Se da así el caso de un líder que no depende directamente de sus parteros partidistas, porque no son sólidos cuando lo escogen, ni de las expresiones de un parlamento cuya trascendencia termina dependiendo del ungido, pues solo se hacen más solventes y atrayentes después de poner a quien ponen en la vanguardia. Pero se debe a los dos promotores –partidos precarios y AN debilitada– el darse cuenta de la necesidad de poner la batuta en las manos de las generaciones jóvenes, virtud original que aumenta su estatura y permite que no los veamos alejados del abanderado que ahora se bebe los vientos. Los progenitores terminaron por no quedar a la zaga, por lo tanto, y le dieron más fuelle al viento vivificador. Así llegamos a los dos últimos motivos de la relevancia de Guaidó, después de reconocer las paternidades: su distancia cronológica de los tiempos en los cuales decayó la democracia representativa y sus dotes personales.
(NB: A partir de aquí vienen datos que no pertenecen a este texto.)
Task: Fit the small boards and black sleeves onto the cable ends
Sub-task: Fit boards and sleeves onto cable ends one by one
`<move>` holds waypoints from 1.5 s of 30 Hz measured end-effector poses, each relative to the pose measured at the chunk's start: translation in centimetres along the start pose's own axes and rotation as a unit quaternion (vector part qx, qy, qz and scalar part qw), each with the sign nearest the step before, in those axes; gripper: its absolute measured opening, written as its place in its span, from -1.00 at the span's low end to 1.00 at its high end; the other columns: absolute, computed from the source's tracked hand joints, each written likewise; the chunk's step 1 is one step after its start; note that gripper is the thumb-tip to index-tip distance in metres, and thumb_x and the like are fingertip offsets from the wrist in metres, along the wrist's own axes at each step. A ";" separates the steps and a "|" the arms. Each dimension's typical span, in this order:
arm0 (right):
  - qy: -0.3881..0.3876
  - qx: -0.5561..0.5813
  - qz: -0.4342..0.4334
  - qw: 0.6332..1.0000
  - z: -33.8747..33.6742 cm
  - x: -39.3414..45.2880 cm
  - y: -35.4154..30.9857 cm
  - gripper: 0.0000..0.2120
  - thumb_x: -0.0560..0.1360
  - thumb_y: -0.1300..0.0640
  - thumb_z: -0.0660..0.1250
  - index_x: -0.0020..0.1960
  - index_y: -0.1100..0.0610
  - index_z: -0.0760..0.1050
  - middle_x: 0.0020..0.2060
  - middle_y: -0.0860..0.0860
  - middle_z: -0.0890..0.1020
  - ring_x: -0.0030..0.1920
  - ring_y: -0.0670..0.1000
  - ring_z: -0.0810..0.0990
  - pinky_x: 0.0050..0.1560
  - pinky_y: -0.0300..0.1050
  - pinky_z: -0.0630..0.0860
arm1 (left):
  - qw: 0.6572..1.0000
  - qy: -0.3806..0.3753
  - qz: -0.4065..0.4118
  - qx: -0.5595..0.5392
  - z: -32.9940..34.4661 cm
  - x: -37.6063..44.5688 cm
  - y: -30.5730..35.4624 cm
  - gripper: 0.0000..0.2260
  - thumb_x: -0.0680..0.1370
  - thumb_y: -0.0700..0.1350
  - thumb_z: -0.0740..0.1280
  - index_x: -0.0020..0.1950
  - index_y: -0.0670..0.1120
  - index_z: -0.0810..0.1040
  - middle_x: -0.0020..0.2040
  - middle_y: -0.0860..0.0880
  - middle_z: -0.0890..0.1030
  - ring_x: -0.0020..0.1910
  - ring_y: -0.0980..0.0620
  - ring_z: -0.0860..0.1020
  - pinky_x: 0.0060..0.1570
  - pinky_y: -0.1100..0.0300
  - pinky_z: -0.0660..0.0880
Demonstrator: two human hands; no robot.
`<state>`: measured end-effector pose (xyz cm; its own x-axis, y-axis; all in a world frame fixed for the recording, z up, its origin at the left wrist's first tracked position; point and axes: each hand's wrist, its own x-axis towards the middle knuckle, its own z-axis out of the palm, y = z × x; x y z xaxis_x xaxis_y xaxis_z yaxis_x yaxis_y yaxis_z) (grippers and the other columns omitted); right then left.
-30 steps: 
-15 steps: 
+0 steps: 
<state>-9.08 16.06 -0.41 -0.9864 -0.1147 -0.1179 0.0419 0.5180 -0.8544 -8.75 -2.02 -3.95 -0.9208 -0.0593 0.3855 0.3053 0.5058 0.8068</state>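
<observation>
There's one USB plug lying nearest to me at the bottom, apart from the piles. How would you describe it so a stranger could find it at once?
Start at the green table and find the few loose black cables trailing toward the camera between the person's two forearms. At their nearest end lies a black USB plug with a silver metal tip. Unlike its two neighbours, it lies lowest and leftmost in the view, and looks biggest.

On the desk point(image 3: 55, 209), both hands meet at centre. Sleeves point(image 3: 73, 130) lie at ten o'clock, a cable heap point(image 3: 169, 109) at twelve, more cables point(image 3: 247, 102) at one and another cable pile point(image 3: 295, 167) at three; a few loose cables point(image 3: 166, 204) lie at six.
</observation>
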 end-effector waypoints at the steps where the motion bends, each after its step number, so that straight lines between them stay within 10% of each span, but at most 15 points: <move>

La ausencia de nexos directos con la política anterior al advenimiento del chavismo, fenómeno que también incluye a los dirigentes que comparten el mismo ciclo de vida, conduce a conductas renovadas con las cuales conecta un pueblo escaldado que ya no es el de antes, a entendimientos flamantes de las soluciones que el país necesita y a topar con la forma acertada de alcanzarlas. Si a ese todo, que no es poco, se agregan las cualidades de la figura que encarna la posibilidad de una transición hacia la democracia, termina de soldar el rompecabezas. Debido a sus maneras cívicas de conducirse, nuevas en la plaza; al discurso sin estertores que pronuncia, susceptible de llegar hasta auditorios cada vez más amplios y cada vez más necesitados de sonidos sin crispaciones; gracias a una naturalidad alejada de la impostura que antes campeaba en el ágora, encarna un acoplamiento líder-masa de esos que aparecen como modélicos en los manuales de politología, pero que rara vez suceden en el terreno de las luchas por el poder.